What this task involves:
Report how many lines in the data below hold "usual", with no other words.

Data excerpt:
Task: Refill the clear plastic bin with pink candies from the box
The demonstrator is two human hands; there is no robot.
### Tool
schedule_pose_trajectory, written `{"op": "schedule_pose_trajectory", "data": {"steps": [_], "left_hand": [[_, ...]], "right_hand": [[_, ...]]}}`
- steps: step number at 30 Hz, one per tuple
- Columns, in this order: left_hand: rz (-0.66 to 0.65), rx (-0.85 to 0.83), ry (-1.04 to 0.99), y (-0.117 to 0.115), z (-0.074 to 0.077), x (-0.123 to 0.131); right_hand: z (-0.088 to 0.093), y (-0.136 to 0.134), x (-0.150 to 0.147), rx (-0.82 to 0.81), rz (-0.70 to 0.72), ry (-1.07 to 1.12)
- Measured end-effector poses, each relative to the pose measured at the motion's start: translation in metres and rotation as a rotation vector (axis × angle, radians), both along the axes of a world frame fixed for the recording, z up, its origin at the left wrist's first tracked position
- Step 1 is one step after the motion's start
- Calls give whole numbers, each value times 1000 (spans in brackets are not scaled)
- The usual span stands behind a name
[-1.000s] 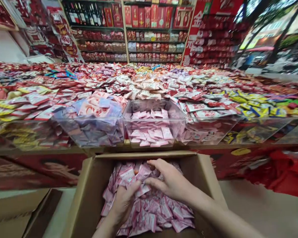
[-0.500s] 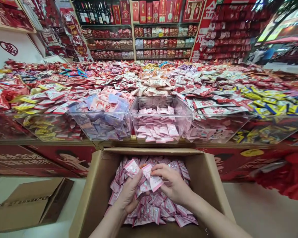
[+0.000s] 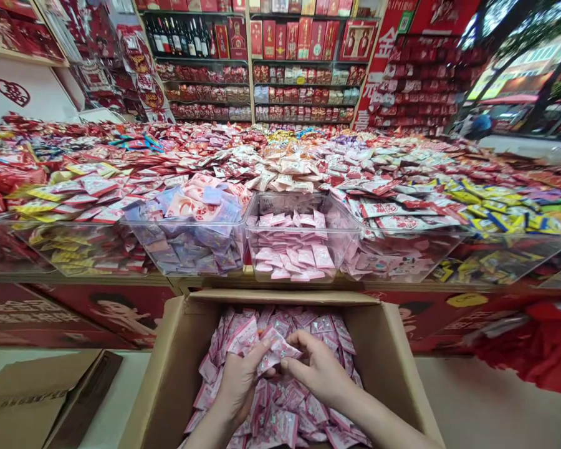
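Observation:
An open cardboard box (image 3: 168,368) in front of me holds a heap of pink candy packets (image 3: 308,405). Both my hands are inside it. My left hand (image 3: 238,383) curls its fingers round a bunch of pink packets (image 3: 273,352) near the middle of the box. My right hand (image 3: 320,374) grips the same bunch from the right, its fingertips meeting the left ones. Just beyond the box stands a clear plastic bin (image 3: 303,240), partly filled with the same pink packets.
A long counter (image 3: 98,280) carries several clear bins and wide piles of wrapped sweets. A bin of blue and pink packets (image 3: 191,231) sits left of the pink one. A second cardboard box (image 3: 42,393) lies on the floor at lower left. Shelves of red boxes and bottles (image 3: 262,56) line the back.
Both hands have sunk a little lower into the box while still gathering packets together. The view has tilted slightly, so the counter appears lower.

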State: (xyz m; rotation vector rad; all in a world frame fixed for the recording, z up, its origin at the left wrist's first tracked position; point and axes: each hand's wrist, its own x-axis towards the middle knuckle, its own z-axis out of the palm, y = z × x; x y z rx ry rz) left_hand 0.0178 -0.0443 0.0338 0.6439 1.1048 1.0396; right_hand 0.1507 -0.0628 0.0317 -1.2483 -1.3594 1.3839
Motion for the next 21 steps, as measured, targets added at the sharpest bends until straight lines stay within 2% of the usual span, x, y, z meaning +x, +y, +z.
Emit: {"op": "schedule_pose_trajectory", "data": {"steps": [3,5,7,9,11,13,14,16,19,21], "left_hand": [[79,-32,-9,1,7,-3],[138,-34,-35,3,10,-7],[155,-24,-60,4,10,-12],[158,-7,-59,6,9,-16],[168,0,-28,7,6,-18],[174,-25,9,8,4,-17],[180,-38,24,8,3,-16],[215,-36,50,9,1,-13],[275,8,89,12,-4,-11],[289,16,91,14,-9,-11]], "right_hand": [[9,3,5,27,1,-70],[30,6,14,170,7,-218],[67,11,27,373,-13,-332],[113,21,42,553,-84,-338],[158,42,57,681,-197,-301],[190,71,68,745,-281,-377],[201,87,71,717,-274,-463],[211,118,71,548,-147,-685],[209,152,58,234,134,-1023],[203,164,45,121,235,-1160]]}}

Result of the task:
2